The Michigan Student Assembly has started an initiative that would encourage student groups to buy their apparel from unionized factories.
LSA sophomore Aria Everts and LSA senior Austin Srdjak, both members of MSA’s Peace & Justice Commission, are spearheading a campaign called “Fair Tees” to encourage all campus groups to purchase their T-shirts from factories that set high ethical and environmental standards.
Groups like Students Organizing for Labor and Economic Equality have criticized the University for ordering University-licensed apparel from factories found to have used unethical labor practices.
Everts said her main concern with traditional factories was the environmental harm they inflict by using unsafe dyes and inorganically grown cotton, along with having dangerous working conditions and low wages for employees.
“It’s about environmental justice and basic human rights,” Everts said. On top of that, she said, “You’re telling the big guys that you really care and that you are willing to spend more.”
The Fair Tees program is featured on SOLE’s website, saying that the program identifies “factories where we know the workers have a safe workplace, receive benefits, and are treated with dignity.”
Everts and Srdjak began planning the program in September and have contacted more than 160 groups on campus since then. Everts said she and Srdjak have spoken to representatives of a few of them and have gotten positive responses. They plan to hold a mass meeting tomorrow to explain the program to student group representatives and respond to any questions or concerns.

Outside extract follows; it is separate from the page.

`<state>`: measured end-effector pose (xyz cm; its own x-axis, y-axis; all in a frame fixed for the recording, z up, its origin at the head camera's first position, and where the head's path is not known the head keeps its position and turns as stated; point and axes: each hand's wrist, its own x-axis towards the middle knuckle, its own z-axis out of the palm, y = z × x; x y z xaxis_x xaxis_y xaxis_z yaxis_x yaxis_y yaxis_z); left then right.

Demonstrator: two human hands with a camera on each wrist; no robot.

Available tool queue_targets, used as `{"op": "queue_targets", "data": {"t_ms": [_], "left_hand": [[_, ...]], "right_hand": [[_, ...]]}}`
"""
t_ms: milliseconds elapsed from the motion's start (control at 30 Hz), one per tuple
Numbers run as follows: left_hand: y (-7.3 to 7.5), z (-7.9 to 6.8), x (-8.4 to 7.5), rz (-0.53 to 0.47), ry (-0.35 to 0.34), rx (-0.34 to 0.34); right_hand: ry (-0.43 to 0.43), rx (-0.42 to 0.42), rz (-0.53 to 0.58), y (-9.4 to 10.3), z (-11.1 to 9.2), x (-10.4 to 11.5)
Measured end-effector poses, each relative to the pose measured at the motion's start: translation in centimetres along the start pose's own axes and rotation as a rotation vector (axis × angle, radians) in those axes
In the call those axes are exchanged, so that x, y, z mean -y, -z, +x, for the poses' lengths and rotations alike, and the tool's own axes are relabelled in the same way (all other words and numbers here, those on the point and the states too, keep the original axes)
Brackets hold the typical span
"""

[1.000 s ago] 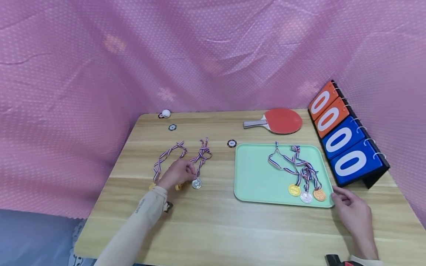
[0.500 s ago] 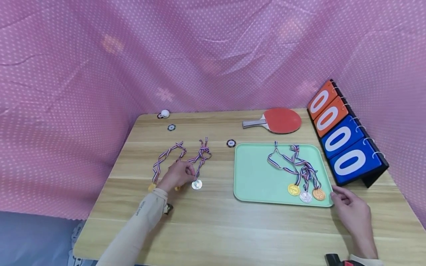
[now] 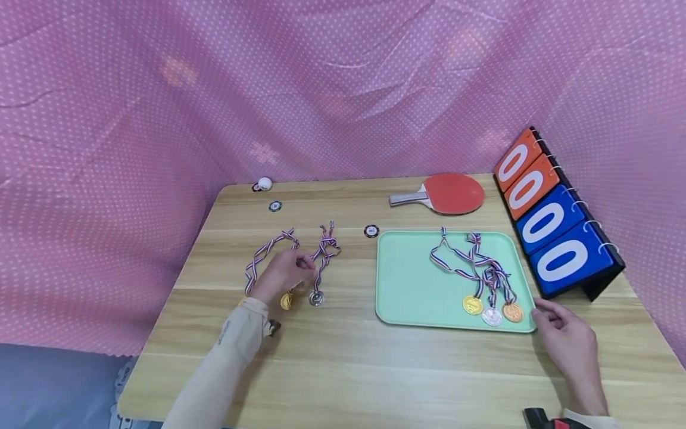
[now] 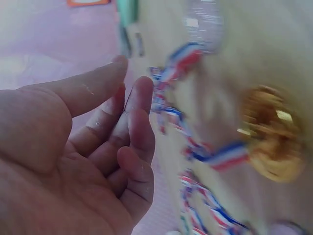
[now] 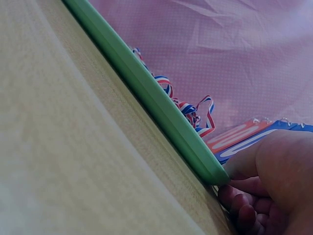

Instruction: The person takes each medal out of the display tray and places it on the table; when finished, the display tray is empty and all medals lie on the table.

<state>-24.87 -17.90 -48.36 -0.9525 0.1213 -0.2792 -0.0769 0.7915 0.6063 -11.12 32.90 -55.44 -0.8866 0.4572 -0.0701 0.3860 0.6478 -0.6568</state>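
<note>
My left hand (image 3: 286, 274) is above the medals on the left of the table, its fingers loosely bent and holding nothing. Just beside its fingertips lies a silver medal (image 3: 317, 298) on a striped ribbon (image 3: 324, 253). Below the hand is a gold medal (image 3: 286, 301), large in the left wrist view too (image 4: 274, 134). Another ribbon (image 3: 259, 256) loops to the left, its medal mostly hidden by the wrist. My right hand (image 3: 568, 339) pinches the near right corner of a green tray (image 3: 412, 283). On the tray lie gold (image 3: 473, 305), silver (image 3: 492, 316) and bronze (image 3: 513, 312) medals with tangled ribbons.
A red table tennis paddle (image 3: 454, 193) lies behind the tray. To the right stands a flip scoreboard (image 3: 557, 223) showing zeros. Round chips (image 3: 371, 230) and a white ball (image 3: 265, 184) are toward the back. A pink curtain (image 3: 343, 89) hangs behind the table.
My left hand has let go of the silver medal and risen slightly away from it, uncovering more of the gold medal. The right hand stays at the tray corner.
</note>
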Motion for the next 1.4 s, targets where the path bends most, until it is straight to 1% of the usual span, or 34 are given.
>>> {"op": "queue_targets", "data": {"t_ms": [67,133,233,300,367,433,467,533,600,767,833,900,967,1133,1267,1400], "left_hand": [[0.2,0.3,-0.9,-0.03,-0.033,-0.024],[0.2,0.7,-1.9,-0.046,-0.088,-0.062],[-0.3,1.2,-3.8,-0.079,-0.178,-0.108],[-0.8,1.5,-5.1,-0.093,-0.217,-0.124],[-1.5,1.8,-6.5,-0.121,-0.242,-0.122],[-2.4,2.1,-8.0,-0.147,-0.262,-0.104],[-3.0,2.2,-8.7,-0.15,-0.266,-0.093],[-4.4,2.3,-10.2,-0.155,-0.277,-0.047],[-6.0,2.3,-11.7,-0.129,-0.28,0.013],[-11.0,1.9,-15.1,-0.041,-0.287,0.168],[-12.8,1.7,-16.3,-0.008,-0.296,0.216],[-14.4,1.7,-17.4,0.04,-0.316,0.241],[-15.6,1.6,-18.4,0.086,-0.334,0.247],[-18.3,1.7,-20.2,0.205,-0.393,0.218],[-20.0,1.9,-21.1,0.297,-0.43,0.173],[-21.4,2.0,-21.9,0.363,-0.464,0.122]], "right_hand": [[-0.016,0.008,-0.005,0.0,0.0,-0.1],[-0.026,0.013,-0.005,0.1,-0.1,-0.1],[-0.027,0.009,-0.004,0.1,0.0,-0.1],[-0.019,0.002,0.003,0.1,-0.1,0.0],[-0.01,0.0,0.005,0.0,-0.1,0.0],[0.001,-0.004,0.009,0.0,0.0,0.1],[0.004,-0.002,0.011,0.0,0.0,0.1],[0.012,-0.001,0.016,-0.1,0.0,0.1],[0.018,-0.003,0.021,-0.1,0.1,0.1],[0.021,-0.008,0.021,0.0,0.1,0.1],[0.037,-0.026,0.03,0.0,0.1,0.0],[0.055,-0.044,0.039,0.1,0.0,0.0],[0.077,-0.061,0.05,0.0,0.1,0.1],[0.092,-0.068,0.047,0.0,0.2,0.0],[0.092,-0.062,0.035,-0.1,0.2,-0.1],[0.081,-0.062,0.036,0.0,0.2,-0.2]]}}
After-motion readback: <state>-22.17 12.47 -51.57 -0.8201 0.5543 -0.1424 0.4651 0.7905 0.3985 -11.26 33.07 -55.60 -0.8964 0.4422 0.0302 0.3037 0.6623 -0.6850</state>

“The main concern of a student organization is how pricy it’ll be,” Everts said. “It costs more to have environmental standards and human rights.”
Fair Tees is promoting what organizers say are two ethically and environmentally sound outlets for groups to purchase shirts. Shirts with screen-printing from Justice Clothing, a United States-based distributor, cost about $10, while organic shirts from the Nueva Vida
Women’s Sewing Cooperative, based in Nicaragua, will cost about $13. Conventionally manufactured shirts can cost less than $5.
The organizers of Fair Tees plan to minimize the added cost by buying the shirts in bulk. The organizers also plan to place orders to Nueva Vida in batches of at least 300 to minimize shipping costs, Everts said.
Some groups have already ordered shirts from Justice Clothing, which costs less for smaller orders because it’s based in the U.S. The Detroit Coalition, an alliance of organizations closely associated with the Detroit Project, started ordering shirts from Justice Clothing last month, said LSA senior Megan Hanner, the coalition’s founder.
The group purchased the shirts for about $7 and sold them for $10. She said the group was willing to pay more than that.
Srdjak said only a few student groups have placed orders since the program’s inception because the majority of apparel orders are made in the fall.
The Michigan Student Sustainability Coalition, which ordered conventionally manufactured shirts last year, plans to buy about 400 shirts through the Fair Tees program next year, said School of Music, Theatre and Dance senior Andrew Munn, the co-chair of the group’s steering committee.
Everts said she hopes that other organizations – especially those that usually order many T-shirts like the Greek system, residence hall councils and academic departments – will follow the Sustainability Coalition’s lead.
“People can be convinced it is important if they see other people are taking an interest in it,” she said.
Some student groups, though, will likely stick with traditional apparel-ordering options. LSA junior Justin Zatkoff, chairman of the Michigan Federation of College Republicans, said the price of the shirts will still be an overriding factor for many student groups.
“We should never boycott workers in a third world country who might be starving otherwise,” he said. “Whoever gives me the best price is who I would go for. Let the free market decide.”